TASK STATEMENT:
Starting at the first line below, copy through to the last line exactly.

SUPPLIED INFORMATION:
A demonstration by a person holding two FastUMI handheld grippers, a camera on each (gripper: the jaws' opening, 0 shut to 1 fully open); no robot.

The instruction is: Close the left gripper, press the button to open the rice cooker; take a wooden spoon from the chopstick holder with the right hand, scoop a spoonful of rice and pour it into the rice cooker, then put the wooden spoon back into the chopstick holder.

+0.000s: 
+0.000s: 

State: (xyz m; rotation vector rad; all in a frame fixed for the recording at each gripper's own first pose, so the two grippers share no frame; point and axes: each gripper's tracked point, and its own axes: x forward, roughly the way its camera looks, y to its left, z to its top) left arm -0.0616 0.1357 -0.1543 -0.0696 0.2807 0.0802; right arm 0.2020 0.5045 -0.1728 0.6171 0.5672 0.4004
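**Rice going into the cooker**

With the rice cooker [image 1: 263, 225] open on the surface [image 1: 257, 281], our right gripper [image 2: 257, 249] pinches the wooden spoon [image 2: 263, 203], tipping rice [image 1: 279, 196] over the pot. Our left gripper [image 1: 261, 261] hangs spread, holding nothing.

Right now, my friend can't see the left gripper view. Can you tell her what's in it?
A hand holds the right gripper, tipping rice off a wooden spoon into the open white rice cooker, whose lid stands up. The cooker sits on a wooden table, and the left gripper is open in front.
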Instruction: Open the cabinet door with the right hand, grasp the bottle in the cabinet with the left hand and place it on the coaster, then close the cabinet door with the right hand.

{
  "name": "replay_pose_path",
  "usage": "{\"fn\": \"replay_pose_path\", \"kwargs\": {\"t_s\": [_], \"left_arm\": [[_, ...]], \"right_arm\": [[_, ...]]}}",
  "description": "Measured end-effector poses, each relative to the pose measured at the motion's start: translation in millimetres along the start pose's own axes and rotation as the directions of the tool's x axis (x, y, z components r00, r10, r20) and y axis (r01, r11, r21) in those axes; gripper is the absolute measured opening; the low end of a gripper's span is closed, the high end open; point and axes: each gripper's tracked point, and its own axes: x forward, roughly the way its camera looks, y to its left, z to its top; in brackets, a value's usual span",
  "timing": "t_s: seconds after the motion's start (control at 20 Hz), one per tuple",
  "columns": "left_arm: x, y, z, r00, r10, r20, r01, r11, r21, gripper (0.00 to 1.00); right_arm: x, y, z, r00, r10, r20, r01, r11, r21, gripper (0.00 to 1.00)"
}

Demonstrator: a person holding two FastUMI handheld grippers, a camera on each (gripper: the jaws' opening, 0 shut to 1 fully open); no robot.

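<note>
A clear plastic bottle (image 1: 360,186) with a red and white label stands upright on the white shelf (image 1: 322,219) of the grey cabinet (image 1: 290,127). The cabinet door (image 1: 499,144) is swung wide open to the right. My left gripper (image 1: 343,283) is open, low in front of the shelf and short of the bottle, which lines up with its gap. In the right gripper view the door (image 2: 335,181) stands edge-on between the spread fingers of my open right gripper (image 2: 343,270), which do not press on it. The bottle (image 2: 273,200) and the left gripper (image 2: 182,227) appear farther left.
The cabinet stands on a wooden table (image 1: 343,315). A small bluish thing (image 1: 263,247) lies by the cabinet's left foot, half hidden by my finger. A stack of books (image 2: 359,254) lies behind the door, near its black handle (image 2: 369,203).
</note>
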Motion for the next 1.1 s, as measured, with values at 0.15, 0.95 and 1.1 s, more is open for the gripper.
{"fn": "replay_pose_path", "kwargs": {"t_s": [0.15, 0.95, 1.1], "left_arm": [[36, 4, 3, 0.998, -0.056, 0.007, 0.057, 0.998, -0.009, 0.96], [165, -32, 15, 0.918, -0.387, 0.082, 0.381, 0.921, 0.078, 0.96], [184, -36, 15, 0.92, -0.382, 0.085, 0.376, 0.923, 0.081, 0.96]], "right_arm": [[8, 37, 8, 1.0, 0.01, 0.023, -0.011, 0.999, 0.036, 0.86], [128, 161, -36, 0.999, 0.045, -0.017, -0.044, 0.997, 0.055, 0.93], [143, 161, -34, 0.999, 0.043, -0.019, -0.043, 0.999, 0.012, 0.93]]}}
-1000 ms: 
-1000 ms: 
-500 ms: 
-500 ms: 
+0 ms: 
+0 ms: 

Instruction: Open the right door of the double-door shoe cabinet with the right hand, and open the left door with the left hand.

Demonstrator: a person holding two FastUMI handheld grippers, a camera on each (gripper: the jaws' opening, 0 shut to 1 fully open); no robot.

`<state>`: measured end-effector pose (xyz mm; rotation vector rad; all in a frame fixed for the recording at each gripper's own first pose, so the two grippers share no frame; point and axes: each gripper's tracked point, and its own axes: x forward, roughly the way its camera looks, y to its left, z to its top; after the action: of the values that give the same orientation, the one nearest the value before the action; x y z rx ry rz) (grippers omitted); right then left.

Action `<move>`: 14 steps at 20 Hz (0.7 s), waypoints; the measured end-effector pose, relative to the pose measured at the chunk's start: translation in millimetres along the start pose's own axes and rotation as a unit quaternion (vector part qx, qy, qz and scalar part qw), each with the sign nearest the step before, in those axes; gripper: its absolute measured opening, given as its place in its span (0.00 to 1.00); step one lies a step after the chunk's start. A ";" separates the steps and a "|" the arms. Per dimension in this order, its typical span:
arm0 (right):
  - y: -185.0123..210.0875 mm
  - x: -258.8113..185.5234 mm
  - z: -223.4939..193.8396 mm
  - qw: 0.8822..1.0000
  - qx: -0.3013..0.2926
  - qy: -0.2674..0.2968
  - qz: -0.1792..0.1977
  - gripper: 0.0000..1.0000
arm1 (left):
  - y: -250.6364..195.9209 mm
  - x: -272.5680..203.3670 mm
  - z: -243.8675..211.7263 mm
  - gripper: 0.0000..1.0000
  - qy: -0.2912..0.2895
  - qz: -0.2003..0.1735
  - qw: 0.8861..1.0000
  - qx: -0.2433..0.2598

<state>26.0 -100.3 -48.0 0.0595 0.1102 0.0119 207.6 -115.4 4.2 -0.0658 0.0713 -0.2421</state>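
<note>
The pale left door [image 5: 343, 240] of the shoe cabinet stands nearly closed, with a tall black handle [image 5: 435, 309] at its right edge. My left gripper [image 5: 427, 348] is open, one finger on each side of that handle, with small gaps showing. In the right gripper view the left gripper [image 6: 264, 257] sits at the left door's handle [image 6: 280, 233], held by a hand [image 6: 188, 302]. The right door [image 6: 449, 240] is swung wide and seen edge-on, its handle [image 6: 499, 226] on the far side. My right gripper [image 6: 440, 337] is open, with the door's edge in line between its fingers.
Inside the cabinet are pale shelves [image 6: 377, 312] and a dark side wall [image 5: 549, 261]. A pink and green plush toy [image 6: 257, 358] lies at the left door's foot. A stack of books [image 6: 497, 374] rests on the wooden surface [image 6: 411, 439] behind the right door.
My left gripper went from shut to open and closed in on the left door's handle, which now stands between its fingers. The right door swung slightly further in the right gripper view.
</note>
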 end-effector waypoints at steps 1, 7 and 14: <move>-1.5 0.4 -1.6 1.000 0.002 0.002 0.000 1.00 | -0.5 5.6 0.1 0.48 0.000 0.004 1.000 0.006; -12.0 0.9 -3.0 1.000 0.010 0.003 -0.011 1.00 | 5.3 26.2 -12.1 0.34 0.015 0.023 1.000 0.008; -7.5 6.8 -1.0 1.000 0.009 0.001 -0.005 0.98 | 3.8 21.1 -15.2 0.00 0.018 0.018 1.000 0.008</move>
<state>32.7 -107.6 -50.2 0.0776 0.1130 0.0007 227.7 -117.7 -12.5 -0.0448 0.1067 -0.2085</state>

TASK SOLUTION:
A demonstration by a person holding two FastUMI handheld grippers, a camera on each (gripper: the jaws' opening, 0 shut to 1 fully open); no robot.

The instruction is: Close the left gripper, press the button to open the rice cooker; take a wooden spoon from the chopstick holder with the right hand, scoop a spoonful of rice and pour it into the rice cooker, then put the wooden spoon back into the chopstick holder.

+0.000s: 
+0.000s: 

State: (xyz m; rotation vector rad; all in a frame fixed for the recording at each gripper's own first pose, so the two grippers share no frame; point and axes: each gripper's tracked point, and its own axes: x forward, roughly the way its camera looks, y to its left, z to its top) left arm -0.0616 0.1357 -0.1543 -0.0696 0.2807 0.0802; right arm 0.2020 0.5045 -0.1728 0.6171 0.5672 0.4004
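**Rice going into the cooker**

With the rice cooker [image 1: 263, 225] open on the surface [image 1: 257, 281], our right gripper [image 2: 257, 249] pinches the wooden spoon [image 2: 263, 203], tipping rice [image 1: 279, 196] over the pot. Our left gripper [image 1: 261, 261] hangs spread, holding nothing.

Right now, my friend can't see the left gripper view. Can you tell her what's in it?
A hand holds the right gripper, tipping rice off a wooden spoon into the open white rice cooker, whose lid stands up. The cooker sits on a wooden table, and the left gripper is open in front.
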Instruction: Open the cabinet door with the right hand, grasp the bottle in the cabinet with the left hand and place it on the coaster, then close the cabinet door with the right hand.

{
  "name": "replay_pose_path",
  "usage": "{\"fn\": \"replay_pose_path\", \"kwargs\": {\"t_s\": [_], \"left_arm\": [[_, ...]], \"right_arm\": [[_, ...]]}}",
  "description": "Measured end-effector poses, each relative to the pose measured at the motion's start: translation in millimetres along the start pose's own axes and rotation as the directions of the tool's x axis (x, y, z components r00, r10, r20) and y axis (r01, r11, r21) in those axes; gripper is the absolute measured opening; the low end of a gripper's span is closed, the high end open; point and axes: each gripper's tracked point, and its own axes: x forward, roughly the way its camera looks, y to its left, z to its top; in brackets, a value's usual span",
  "timing": "t_s: seconds after the motion's start (control at 20 Hz), one per tuple",
  "columns": "left_arm: x, y, z, r00, r10, r20, r01, r11, r21, gripper (0.00 to 1.00); right_arm: x, y, z, r00, r10, r20, r01, r11, r21, gripper (0.00 to 1.00)"
}

Demonstrator: a person holding two FastUMI handheld grippers, a camera on each (gripper: the jaws' opening, 0 shut to 1 fully open); no robot.

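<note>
A clear plastic bottle (image 1: 360,186) with a red and white label stands upright on the white shelf (image 1: 322,219) of the grey cabinet (image 1: 290,127). The cabinet door (image 1: 499,144) is swung wide open to the right. My left gripper (image 1: 343,283) is open, low in front of the shelf and short of the bottle, which lines up with its gap. In the right gripper view the door (image 2: 335,181) stands edge-on between the spread fingers of my open right gripper (image 2: 343,270), which do not press on it. The bottle (image 2: 273,200) and the left gripper (image 2: 182,227) appear farther left.
The cabinet stands on a wooden table (image 1: 343,315). A small bluish thing (image 1: 263,247) lies by the cabinet's left foot, half hidden by my finger. A stack of books (image 2: 359,254) lies behind the door, near its black handle (image 2: 369,203).
</note>
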Motion for the next 1.1 s, as measured, with values at 0.15, 0.95 and 1.1 s, more is open for the gripper.
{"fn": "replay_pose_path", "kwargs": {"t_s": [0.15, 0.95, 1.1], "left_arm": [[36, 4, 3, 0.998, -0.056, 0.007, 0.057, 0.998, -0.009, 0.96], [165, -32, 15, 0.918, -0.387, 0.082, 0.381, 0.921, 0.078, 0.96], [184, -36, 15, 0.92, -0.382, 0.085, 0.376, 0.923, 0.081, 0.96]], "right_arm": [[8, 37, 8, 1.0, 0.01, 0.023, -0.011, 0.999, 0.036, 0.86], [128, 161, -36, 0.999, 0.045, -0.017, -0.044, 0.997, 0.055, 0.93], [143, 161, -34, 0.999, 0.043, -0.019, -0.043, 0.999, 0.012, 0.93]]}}
-1000 ms: 
-1000 ms: 
-500 ms: 
-500 ms: 
+0 ms: 
+0 ms: 

Instruction: Open the right door of the double-door shoe cabinet with the right hand, and open the left door with the left hand.

Demonstrator: a person holding two FastUMI handheld grippers, a camera on each (gripper: the jaws' opening, 0 shut to 1 fully open); no robot.

`<state>`: measured end-effector pose (xyz mm; rotation vector rad; all in a frame fixed for the recording at each gripper's own first pose, so the two grippers share no frame; point and axes: each gripper's tracked point, and its own axes: x forward, roughly the way its camera looks, y to its left, z to its top; after the action: of the values that give the same orientation, the one nearest the value before the action; x y z rx ry rz) (grippers omitted); right then left.

Action `<move>`: 14 steps at 20 Hz (0.7 s), waypoints; the measured end-effector pose, relative to the pose measured at the chunk's start: translation in millimetres along the start pose's own axes and rotation as a unit quaternion (vector part qx, qy, qz and scalar part qw), each with the sign nearest the step before, in those axes; gripper: its absolute measured opening, given as its place in its span (0.00 to 1.00); step one lies a step after the chunk's start. A ";" separates the steps and a "|" the arms. Per dimension in this order, its typical span:
arm0 (right):
  - y: -185.0123..210.0875 mm
  - x: -258.8113..185.5234 mm
  - z: -223.4939..193.8396 mm
  - qw: 0.8822..1.0000
  - qx: -0.3013..0.2926
  - qy: -0.2674..0.2968
  - qz: -0.1792..0.1977
  - gripper: 0.0000..1.0000
arm1 (left):
  - y: -250.6364..195.9209 mm
  - x: -272.5680..203.3670 mm
  - z: -243.8675..211.7263 mm
  - gripper: 0.0000..1.0000
  - qy: -0.2912..0.2895
  - qz: -0.2003..0.1735
  - qw: 0.8861..1.0000
  - qx: -0.2433..0.2598

<state>26.0 -100.3 -48.0 0.0595 0.1102 0.0119 207.6 -115.4 4.2 -0.0658 0.0713 -0.2421</state>
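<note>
The pale left door [image 5: 343, 240] of the shoe cabinet stands nearly closed, with a tall black handle [image 5: 435, 309] at its right edge. My left gripper [image 5: 427, 348] is open, one finger on each side of that handle, with small gaps showing. In the right gripper view the left gripper [image 6: 264, 257] sits at the left door's handle [image 6: 280, 233], held by a hand [image 6: 188, 302]. The right door [image 6: 449, 240] is swung wide and seen edge-on, its handle [image 6: 499, 226] on the far side. My right gripper [image 6: 440, 337] is open, with the door's edge in line between its fingers.
Inside the cabinet are pale shelves [image 6: 377, 312] and a dark side wall [image 5: 549, 261]. A pink and green plush toy [image 6: 257, 358] lies at the left door's foot. A stack of books [image 6: 497, 374] rests on the wooden surface [image 6: 411, 439] behind the right door.
My left gripper went from shut to open and closed in on the left door's handle, which now stands between its fingers. The right door swung slightly further in the right gripper view.
</note>
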 end-effector waypoints at steps 1, 7 and 14: <move>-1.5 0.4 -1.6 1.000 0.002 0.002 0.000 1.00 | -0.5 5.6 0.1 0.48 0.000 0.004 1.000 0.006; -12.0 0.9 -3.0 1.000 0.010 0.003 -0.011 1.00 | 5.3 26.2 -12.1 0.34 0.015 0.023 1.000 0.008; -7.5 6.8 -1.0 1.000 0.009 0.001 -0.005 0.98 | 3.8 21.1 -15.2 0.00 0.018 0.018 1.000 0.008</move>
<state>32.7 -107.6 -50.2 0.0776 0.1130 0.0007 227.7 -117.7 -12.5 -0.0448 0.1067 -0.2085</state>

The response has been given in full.